# Equipment Cabinet Design



## Sonnie (Apr 11, 2006)

I can't seem to come up with any kind of ideas for my equipment cabinet.

The cabinet is going to have to be about 40" wide to accommodate two racks of equipment. No way to get it all in one rack because of the limited height of 24".










I figure the cabinet will net me about 20" of space on each side without the shelving... if I figure on a about a 3" recessed base.










Not sure what can be done with something like this, but would welcome some ideas.

I may need to eliminate the stage idea and add 6 inches more to the cabinet to make sure I have enough room for everything. 

The scheduled equipment...

Onkyo 876
Behringer EP2500 x 3
SVS EQ 
DVD/Blu-ray Player
Panamax 
Satellite Receiver (? Probably not initially)

If I ever decide to add an outboard amp and use the receiver as a prepro only... I can always move the pair of EP2500's and park them one on each sub box.

Any ideas?

Thanks!


----------



## hjones4841 (Jan 21, 2009)

Your sketch reminds me of some of Salamander's cabinets:
http://www.salamanderdesigns.com/products/av.jsp

I have always liked their stuff - great finish and hardware - but was never willing to pay the $$ price. Anyway, you might get some ideas from them if you are going to custom build.


----------



## Sonnie (Apr 11, 2006)

Those do at least give me the idea to maybe have a top that wraps around the edges.


----------



## salvasol (Oct 31, 2006)

What about this ...









You can incorporate the center speaker there and have adjustable shelves for the rest of the equipment (I don't know what size you're planning ...but you get the idea, Right??? :bigsmile:


----------



## hjones4841 (Jan 21, 2009)

There's always the concrete blocks covered in contact paper that we used in college:bigsmile:

Yes, I actually did that; still had them in my first apartment after graduation. Long, long time ago...


----------



## Sonnie (Apr 11, 2006)

Hey... coke crates on concrete blocks always worked well for us.

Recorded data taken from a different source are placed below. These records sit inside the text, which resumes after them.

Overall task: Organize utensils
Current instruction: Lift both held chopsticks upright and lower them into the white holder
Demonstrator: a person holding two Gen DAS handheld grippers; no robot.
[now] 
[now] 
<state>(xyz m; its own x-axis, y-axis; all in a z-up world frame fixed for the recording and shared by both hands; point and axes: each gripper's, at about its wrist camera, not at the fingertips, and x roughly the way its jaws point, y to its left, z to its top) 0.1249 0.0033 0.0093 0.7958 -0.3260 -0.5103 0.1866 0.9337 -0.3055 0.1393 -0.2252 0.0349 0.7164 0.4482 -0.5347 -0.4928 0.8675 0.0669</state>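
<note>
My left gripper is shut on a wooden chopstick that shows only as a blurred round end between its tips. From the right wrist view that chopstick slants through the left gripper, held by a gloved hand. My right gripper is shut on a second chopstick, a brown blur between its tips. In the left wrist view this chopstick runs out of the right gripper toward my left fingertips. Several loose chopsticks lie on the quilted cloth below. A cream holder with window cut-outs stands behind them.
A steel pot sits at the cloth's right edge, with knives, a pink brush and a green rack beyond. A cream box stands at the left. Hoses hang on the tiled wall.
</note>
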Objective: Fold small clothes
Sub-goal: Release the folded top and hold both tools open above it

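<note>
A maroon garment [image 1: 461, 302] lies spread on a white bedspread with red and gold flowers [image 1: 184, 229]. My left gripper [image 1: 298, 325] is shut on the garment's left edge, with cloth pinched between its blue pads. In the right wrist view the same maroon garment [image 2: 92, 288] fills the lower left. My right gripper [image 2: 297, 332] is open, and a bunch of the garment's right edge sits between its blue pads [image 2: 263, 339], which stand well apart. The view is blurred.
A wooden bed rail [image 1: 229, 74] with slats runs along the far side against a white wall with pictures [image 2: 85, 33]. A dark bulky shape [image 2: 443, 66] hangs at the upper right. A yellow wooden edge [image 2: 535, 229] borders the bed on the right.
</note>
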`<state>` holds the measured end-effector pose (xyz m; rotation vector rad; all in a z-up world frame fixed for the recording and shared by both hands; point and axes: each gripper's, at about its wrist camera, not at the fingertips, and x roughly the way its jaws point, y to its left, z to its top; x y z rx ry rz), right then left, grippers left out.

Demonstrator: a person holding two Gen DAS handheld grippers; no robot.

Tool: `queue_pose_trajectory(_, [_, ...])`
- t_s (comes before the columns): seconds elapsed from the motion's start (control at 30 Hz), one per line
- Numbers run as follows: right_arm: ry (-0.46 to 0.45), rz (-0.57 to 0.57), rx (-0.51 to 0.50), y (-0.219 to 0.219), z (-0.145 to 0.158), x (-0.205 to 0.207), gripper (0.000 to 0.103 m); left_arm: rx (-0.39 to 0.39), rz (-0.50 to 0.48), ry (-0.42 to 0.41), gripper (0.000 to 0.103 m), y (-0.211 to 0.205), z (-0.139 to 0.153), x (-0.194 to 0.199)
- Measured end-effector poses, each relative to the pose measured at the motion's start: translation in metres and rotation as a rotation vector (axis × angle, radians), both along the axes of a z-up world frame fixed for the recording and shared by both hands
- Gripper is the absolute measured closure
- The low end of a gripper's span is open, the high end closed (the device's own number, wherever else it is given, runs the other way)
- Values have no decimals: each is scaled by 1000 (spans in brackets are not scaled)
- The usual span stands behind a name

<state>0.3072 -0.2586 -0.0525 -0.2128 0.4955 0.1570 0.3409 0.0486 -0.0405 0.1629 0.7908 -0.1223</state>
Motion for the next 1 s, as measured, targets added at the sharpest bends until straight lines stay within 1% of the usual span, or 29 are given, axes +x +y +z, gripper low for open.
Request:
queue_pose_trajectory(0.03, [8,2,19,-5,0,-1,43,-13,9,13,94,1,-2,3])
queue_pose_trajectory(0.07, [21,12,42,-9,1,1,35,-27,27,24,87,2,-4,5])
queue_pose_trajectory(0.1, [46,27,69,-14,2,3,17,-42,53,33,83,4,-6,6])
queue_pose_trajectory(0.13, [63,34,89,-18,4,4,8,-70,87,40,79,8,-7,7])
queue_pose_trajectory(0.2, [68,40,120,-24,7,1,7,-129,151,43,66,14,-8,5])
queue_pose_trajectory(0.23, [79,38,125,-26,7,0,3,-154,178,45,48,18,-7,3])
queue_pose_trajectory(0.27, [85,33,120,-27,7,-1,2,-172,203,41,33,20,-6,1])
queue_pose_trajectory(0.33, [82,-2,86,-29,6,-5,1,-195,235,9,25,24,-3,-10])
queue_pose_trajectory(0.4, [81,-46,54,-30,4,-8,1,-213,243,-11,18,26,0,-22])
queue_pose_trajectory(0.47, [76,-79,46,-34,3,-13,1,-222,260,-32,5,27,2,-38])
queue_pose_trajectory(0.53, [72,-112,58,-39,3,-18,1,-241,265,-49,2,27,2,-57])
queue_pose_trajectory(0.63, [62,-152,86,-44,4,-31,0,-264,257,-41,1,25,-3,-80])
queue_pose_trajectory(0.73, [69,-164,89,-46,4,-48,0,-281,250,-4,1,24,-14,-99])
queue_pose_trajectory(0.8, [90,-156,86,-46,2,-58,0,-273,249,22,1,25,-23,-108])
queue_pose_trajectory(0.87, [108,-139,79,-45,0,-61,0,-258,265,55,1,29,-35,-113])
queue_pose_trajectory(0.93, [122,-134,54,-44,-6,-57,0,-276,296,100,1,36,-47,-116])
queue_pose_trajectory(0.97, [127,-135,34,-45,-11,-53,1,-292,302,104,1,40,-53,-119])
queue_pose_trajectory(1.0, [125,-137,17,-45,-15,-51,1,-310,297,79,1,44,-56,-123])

Center speaker is 30" wide... and I don't need the cabinet to be more than about 40" wide total.


----------



## salvasol (Oct 31, 2006)

Sonnie said:


> Center speaker is 30" wide... and I don't need the cabinet to be more than about 40" wide total.


addle: ...You didn't say anything before :boxer: :bigsmile:

Wouldn't you get a clean look without the equipment rack/cabinet in the front??? ....maybe just the L+R+C speaker and the equipment on the side/back wall :huh:....personally I prefer just the screen, I think that sometimes the lights on the equipment are distracting (specially AVR display, but I don't mind a couple of small lights) :yes:


----------



## Sonnie (Apr 11, 2006)

Well... yeah, it would look cleaner no doubt, but there isn't really a good place otherwise. The lights never have bothered or distracted me... and no one else has ever complained. We can alway tint those anyway.


----------



## tcarcio (Jun 27, 2007)

Sonnie, Have you thought about something in the modular contemporary style like this,http://www.racksandstands.com/StudioTech-HF-4-B-S-SO0077.html
You can buy different size shelves and legs and build just about anything you need. I recentley bought some at lowes and it is called real organized modular shelving and I put together a rack to the size I needed. Just a thought.


----------



## Sonnie (Apr 11, 2006)

Yeah... I have looked, but it helps to have adjustable shelfs, which most don't. Plus finding the right size is difficult.


----------



## Sonnie (Apr 11, 2006)

Any other possible ideas on this?

Thanks!


----------



## filtor1 (Feb 10, 2009)

Trying my best not to thred jack here. 

I am basically looking to do the same thing. Something to hold a 50"-52" and a nice spot for the center incorperated into the design. I don't even know where to start though. I am a complete newb when it comes to wood working, but I have the tools needed and a decent head on my shoulders, and look forward to seeing what you come up with. 

Chris


----------



## Sonnie (Apr 11, 2006)

I have pretty much racked my brain about this Chris... I am still coming up short with only a couple of ideas that I am still not sure will work. I will have to physically layout my equipment in the room to see if it will work.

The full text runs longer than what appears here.